RECORDED INFORMATION
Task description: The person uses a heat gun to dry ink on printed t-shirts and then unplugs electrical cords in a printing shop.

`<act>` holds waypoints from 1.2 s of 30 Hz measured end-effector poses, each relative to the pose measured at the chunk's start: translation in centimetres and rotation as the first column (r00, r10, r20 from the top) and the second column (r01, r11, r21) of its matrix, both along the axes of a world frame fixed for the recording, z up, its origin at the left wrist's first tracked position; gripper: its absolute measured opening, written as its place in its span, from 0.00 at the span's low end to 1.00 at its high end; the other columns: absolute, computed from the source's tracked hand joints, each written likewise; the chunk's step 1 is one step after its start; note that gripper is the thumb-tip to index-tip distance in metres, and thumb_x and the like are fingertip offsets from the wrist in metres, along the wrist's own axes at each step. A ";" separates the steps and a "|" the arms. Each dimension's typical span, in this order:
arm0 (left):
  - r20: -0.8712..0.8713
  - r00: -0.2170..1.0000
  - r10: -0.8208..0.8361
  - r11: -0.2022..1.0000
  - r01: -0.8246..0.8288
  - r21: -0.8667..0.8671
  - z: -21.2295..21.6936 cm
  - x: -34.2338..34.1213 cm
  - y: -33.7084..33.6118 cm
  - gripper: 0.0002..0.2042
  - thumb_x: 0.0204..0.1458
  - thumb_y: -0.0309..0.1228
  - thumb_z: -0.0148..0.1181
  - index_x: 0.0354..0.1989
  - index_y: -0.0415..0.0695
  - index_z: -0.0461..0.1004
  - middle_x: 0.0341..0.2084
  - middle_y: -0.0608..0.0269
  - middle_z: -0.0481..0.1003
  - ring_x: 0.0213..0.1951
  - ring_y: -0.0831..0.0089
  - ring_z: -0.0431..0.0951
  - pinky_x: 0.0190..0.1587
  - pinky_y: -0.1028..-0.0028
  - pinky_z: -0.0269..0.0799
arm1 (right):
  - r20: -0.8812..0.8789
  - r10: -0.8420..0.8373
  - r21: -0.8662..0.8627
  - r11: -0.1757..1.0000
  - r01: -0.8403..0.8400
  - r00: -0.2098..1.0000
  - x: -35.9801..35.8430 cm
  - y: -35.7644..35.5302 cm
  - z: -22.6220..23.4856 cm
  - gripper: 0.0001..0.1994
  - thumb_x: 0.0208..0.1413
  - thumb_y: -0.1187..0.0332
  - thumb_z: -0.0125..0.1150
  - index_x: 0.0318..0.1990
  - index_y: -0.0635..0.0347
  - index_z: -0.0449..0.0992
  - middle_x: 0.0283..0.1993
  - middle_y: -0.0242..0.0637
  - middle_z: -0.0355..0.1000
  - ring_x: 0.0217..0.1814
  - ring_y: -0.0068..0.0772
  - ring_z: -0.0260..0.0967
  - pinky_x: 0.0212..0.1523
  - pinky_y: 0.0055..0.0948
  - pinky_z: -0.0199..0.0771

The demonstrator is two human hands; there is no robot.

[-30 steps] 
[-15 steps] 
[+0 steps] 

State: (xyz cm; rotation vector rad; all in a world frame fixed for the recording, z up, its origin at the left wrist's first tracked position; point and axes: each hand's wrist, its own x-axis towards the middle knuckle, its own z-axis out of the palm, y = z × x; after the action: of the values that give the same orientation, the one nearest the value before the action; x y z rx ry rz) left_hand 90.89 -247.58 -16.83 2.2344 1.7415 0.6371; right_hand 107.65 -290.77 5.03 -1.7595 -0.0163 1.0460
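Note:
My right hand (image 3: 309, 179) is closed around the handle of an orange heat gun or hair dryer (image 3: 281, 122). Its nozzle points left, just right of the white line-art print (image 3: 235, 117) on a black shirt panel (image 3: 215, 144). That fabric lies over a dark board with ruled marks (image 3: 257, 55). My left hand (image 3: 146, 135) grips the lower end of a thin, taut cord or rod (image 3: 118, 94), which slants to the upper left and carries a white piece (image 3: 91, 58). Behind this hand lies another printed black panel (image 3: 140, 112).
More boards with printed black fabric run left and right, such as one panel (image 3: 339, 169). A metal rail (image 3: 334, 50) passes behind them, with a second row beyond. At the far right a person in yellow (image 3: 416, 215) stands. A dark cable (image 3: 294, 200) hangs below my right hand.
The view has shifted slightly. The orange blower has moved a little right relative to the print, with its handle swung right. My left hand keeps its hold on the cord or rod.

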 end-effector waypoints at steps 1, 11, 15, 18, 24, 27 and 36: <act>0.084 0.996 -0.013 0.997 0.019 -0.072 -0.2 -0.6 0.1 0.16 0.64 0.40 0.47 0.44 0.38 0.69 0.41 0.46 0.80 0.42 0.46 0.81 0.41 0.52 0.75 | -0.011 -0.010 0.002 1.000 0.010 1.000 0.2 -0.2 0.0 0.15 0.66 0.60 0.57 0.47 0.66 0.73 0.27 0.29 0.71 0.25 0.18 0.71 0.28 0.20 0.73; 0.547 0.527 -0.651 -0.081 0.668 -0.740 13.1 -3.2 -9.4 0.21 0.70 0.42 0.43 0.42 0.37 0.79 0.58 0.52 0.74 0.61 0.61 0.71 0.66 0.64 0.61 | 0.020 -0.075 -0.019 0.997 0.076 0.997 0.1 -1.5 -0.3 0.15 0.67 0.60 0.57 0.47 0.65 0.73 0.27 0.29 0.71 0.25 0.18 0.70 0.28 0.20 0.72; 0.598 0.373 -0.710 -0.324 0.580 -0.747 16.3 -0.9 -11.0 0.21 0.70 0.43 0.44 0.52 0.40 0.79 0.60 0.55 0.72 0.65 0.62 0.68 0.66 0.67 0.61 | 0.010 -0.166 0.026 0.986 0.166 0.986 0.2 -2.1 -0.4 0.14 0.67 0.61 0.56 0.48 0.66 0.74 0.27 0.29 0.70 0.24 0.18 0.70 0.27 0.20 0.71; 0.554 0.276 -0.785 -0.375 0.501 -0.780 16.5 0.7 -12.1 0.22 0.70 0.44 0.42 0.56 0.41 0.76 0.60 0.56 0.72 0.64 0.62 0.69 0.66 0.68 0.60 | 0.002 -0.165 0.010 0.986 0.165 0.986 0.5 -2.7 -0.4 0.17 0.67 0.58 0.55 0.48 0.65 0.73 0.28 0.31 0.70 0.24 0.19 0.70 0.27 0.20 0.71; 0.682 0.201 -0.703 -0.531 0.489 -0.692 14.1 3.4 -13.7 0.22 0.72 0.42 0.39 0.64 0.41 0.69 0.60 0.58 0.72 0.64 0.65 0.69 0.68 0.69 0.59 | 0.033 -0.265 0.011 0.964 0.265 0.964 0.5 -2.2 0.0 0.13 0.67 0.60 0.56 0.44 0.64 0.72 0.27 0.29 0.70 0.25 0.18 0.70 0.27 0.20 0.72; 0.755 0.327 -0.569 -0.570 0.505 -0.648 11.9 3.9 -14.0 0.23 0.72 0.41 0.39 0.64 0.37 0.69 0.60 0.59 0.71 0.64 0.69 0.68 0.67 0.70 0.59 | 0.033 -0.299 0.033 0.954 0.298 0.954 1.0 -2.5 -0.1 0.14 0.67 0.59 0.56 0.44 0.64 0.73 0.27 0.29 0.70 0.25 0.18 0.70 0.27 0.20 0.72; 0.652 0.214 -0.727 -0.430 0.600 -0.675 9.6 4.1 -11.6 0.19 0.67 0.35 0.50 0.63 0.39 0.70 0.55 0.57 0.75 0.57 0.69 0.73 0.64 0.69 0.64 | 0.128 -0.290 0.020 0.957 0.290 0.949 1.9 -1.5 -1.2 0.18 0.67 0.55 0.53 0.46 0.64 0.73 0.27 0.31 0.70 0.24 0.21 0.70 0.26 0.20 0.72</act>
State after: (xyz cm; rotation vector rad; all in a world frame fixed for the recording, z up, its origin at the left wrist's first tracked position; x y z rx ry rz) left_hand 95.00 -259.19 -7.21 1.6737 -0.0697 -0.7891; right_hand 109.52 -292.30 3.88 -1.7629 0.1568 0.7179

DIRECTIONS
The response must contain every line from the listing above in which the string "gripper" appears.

RESPONSE
`<act>` holds waypoints from 1.2 s of 30 Hz measured end-effector poses, each relative to the pose measured at the chunk's start: translation in centimetres and rotation as the first column (r00, r10, r20 from the top) and the second column (r01, r11, r21) of its matrix, both along the axes of a world frame fixed for the recording, z up, its origin at the left wrist's first tracked position; gripper: its absolute measured opening, written as its place in its span, from 0.00 at the span's low end to 1.00 at its high end; the other columns: absolute, computed from the source's tracked hand joints, each written likewise; the chunk's step 1 is one step after its start; note that gripper is the thumb-tip to index-tip distance in metres, and thumb_x and the like are fingertip offsets from the wrist in metres, along the wrist's own axes at each step. A ";" separates the steps and a "|" the arms. Each dimension's typical span, in this order:
  - gripper: 0.0002..0.2042
  - gripper: 0.0001..0.1994

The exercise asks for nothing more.